Tomas asks Per about how self-confident he was at the beginning of the 80’s. Per thinks he had quite weak self-confidence then. Gyllene Tider helped him in a way, but he was so young and he was looking for his identity. One thinks that someone’s personality comes through the lyrics at that young age. He always says that his lyrics are mostly fiction. It can start with a personal thing, but lead to something totally different in verse 2. Tomas asks whom Per talked to when he lost his self-confidence. Before Per met his wife, it was Janne Beime, his business man who has always been a great support to Mr. G. He always told Per he would succeed with this or that. And he was right. He became kind of a father substitute for Per. Mr. G’s father died in 1978 and Janne came into Per’s life in 1980. He is 15 years older than Per or so and helped him a lot. Not on the creative side, but e.g. when he bought Hotel Tylösand or in other businesses.
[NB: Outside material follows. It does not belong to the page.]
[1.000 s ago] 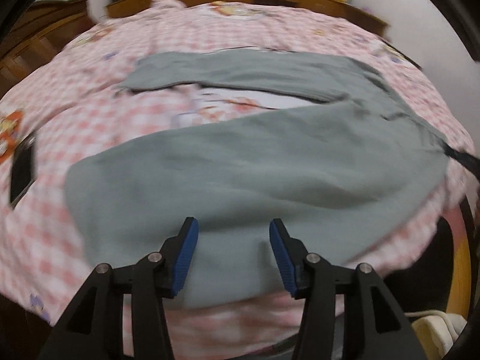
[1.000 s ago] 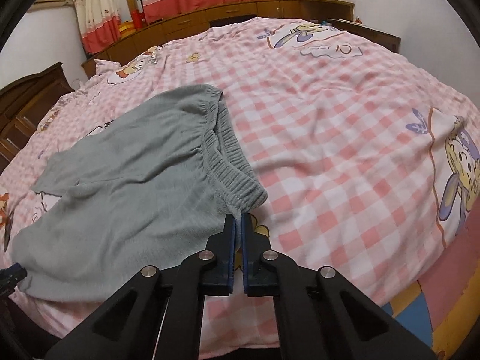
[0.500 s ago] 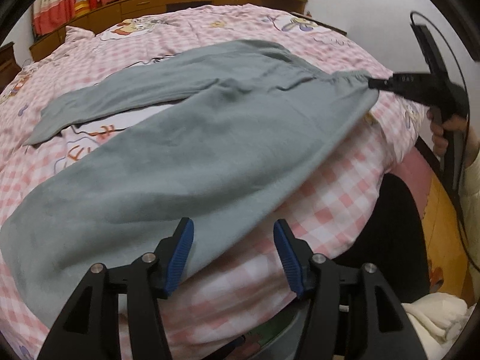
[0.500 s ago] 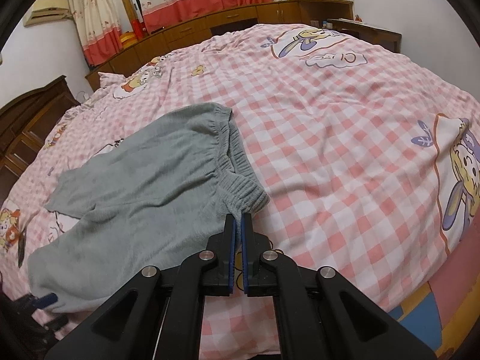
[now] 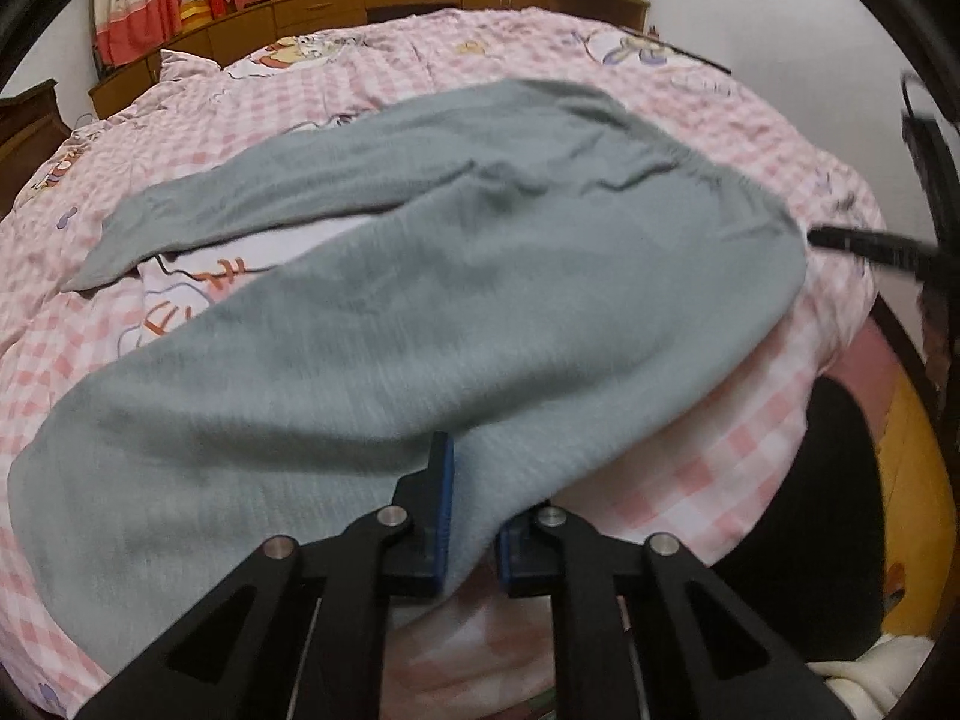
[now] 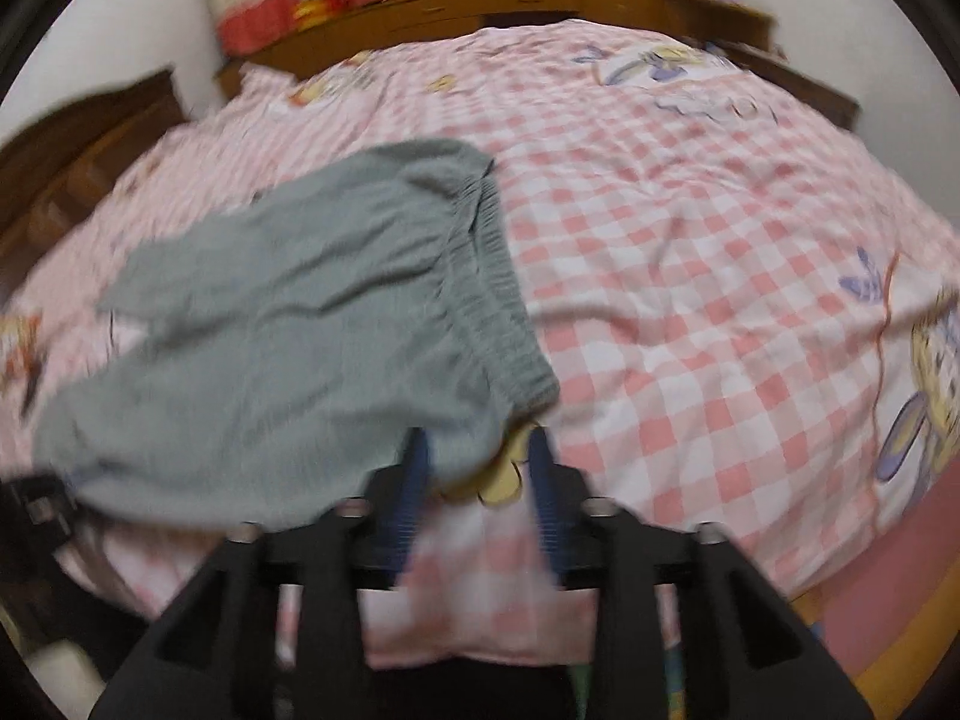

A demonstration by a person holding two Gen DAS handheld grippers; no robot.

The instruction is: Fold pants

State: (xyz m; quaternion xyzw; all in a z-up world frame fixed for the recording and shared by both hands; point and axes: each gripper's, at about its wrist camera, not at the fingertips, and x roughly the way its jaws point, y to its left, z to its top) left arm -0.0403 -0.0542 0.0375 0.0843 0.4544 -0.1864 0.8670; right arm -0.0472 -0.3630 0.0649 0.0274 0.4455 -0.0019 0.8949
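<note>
Our left gripper (image 5: 471, 504) sits at the near edge of the bed (image 5: 750, 480), jaws narrowed to a slim gap with the near hem of the grey pants (image 5: 468, 312) running between the blue pads (image 5: 443, 498). Fabric fills that gap, so we read it as clamped on the near leg, tho the right pad is mostly hidden under cloth.

Our right gripper (image 6: 477, 480) has jaws apart w/ nothing between them. The waistband corner (image 6: 528, 384) hangs just above and ahead of its fingertips; frame is blurred, so we can't tell if a pad brushes the cloth.

Pants lie spread across the pink checked cover: waistband toward the right side, far leg (image 5: 300, 204) angled off to the left, near leg draped along the bed edge toward us.

Risks as we judge them:
- Only one end is held. If we lift the leg over now, the free waist can drag or bunch, giving a skewed fold.
- Left grip is shallow, near the hem; a quick pull could slip it out.
- Near leg overhangs the edge, so a dropped hem slides floorward.
- Right jaws may close on the cover along w/ the waistband.
</note>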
Tomas says Per’s father never saw Per’s success and that they broke through with GT. He asks Mr. G how it felt. Per tells he had a strange relationship with his father. There was a radio program in the 70’s, Bandet går. You could send in your own songs and they played them. If your songs were really good, you could get a half-an-hour program for your own, Bandet går vidare. They had this chance with Gyllene Tider, but before that, they were played maybe 3-4 times on Bandet går. One of the songs the radio played was En av dem där which was a kind of punk song. Per’s father heard it and he told Per he didn’t sing really well. That was him. But Per says his mother was very supportive. She bought Per’s first guitar in 1975 or 1976. It was a Bjärton that cost maybe 1.500-2.000 crowns. That was a lot of money for someone who couldn’t play the guitar. It sounded fantastic and was easy to tune. Its string height was good too, so he could avoid having bleeding fingertips. That was the time when Per started writing songs. He wrote e.g. När alla vännerna gått hem and Billy on that guitar. After high school, Per and his friend, Peter became troubadours employed by the city council. They got a contract for 3 months twice, so for 6 months they were playing at nursing homes for old people. It was scary, but great at the same time. Peter playd guitar and flute and Per played guitar and sang. There are a lot of stories. They got a schedule when to go where. One of the places was the long-term care at the hospital in Halmstad. They had never been there and when they got in, there was no one there. So they just entered a hall where there were two patients on the two sides so they put two chairs in the middle, sat down and started playing. Suddenly a nurse came in and wondered what they were doing there. Just then, one of the two guys woke up, it was a young guy who had an accident and had been in coma. So they woke him up with their song. Maybe they played something he recognized. Then many doctors came in and stood around the guy’s bed and the staff asked Per and Peter to get out. Then it turned out they shouldn’t have played there, there was something wrong in the schedule. So that was also a coincidence that they woke someone up from coma.

Another story is when at a lunch there were 6 old ladies and gentlemen sitting around the table, eating their soup. Per had a capo for the guitar. 96-year-old Eskil was sitting there and had it in his mouth. He had dipped it in the soup, because he probably thought it was cracking bread or something. Those were fun times. There is a photo that was published in Hallandsposten where Peter and Per are playing at a nursing home. On Per’s bachelor party, before he got married in 1993, they forced Per to go back to a nursing home to play Drömmen om Elin for the patients. That was much fun.

Per says the hardest thing is to play in front of only a few people. It’s easier to play at Ullevi or Scandinavium or Globen, because there you can ”hide” behind the huge production, there are a lot of tricks and techniques and lights, but you are sitting ”naked” in front of 5 people, so that was a good practice.